▸ **What the task requires**
The response must hold only the lines from the line containing "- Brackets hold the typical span" through the end of the listing, exactly as written.

▸ **Supplied material**
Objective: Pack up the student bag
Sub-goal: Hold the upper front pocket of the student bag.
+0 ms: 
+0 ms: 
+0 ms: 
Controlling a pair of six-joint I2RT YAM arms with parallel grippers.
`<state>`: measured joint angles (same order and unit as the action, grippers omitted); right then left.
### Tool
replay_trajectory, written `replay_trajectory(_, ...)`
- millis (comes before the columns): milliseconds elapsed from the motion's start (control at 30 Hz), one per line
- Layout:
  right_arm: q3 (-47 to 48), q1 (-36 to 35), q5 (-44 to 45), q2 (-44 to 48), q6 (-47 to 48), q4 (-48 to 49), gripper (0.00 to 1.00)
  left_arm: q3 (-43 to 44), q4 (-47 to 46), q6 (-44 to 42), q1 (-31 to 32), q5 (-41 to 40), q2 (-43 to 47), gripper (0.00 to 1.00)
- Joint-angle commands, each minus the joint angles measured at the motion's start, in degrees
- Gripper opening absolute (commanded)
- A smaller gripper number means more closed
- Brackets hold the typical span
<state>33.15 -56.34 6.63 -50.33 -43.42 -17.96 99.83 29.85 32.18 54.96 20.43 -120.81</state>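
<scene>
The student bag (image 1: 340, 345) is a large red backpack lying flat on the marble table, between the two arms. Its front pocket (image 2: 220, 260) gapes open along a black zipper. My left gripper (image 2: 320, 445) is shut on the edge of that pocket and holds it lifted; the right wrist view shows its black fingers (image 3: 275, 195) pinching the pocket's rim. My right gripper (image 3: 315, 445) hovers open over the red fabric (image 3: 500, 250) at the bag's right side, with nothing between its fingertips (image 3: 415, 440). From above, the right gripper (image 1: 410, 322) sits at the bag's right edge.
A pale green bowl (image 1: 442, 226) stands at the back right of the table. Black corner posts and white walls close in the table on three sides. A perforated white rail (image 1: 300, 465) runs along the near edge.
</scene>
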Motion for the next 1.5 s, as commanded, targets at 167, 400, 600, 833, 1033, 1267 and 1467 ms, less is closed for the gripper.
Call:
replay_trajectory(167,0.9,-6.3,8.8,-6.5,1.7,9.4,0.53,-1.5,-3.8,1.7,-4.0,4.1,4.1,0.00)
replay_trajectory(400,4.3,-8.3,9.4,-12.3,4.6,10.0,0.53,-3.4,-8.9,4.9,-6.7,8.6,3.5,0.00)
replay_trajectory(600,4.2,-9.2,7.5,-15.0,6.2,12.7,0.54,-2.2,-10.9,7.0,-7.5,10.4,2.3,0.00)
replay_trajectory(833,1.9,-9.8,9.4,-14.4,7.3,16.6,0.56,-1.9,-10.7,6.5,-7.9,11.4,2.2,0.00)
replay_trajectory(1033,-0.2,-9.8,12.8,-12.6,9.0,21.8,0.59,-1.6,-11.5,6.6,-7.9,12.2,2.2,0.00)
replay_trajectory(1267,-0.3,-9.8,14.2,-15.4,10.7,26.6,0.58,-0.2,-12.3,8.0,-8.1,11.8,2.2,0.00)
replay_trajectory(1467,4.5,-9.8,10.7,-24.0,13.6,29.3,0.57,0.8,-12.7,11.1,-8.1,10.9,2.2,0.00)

▸ **Task result**
- Brackets hold the typical span
<state>33.15 -56.34 6.63 -50.33 -43.42 -17.96 99.83 29.85 32.18 54.96 20.43 -120.81</state>
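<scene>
The student bag (image 1: 340, 345) is a large red backpack lying flat on the marble table, between the two arms. Its front pocket (image 2: 220, 260) gapes open along a black zipper. My left gripper (image 2: 320, 445) is shut on the edge of that pocket and holds it lifted; the right wrist view shows its black fingers (image 3: 275, 195) pinching the pocket's rim. My right gripper (image 3: 315, 445) hovers open over the red fabric (image 3: 500, 250) at the bag's right side, with nothing between its fingertips (image 3: 415, 440). From above, the right gripper (image 1: 410, 322) sits at the bag's right edge.
A pale green bowl (image 1: 442, 226) stands at the back right of the table. Black corner posts and white walls close in the table on three sides. A perforated white rail (image 1: 300, 465) runs along the near edge.
</scene>
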Motion for the next 1.5 s, as commanded, targets at 167, 400, 600, 833, 1033, 1267 and 1467 ms, less is closed for the gripper.
Call:
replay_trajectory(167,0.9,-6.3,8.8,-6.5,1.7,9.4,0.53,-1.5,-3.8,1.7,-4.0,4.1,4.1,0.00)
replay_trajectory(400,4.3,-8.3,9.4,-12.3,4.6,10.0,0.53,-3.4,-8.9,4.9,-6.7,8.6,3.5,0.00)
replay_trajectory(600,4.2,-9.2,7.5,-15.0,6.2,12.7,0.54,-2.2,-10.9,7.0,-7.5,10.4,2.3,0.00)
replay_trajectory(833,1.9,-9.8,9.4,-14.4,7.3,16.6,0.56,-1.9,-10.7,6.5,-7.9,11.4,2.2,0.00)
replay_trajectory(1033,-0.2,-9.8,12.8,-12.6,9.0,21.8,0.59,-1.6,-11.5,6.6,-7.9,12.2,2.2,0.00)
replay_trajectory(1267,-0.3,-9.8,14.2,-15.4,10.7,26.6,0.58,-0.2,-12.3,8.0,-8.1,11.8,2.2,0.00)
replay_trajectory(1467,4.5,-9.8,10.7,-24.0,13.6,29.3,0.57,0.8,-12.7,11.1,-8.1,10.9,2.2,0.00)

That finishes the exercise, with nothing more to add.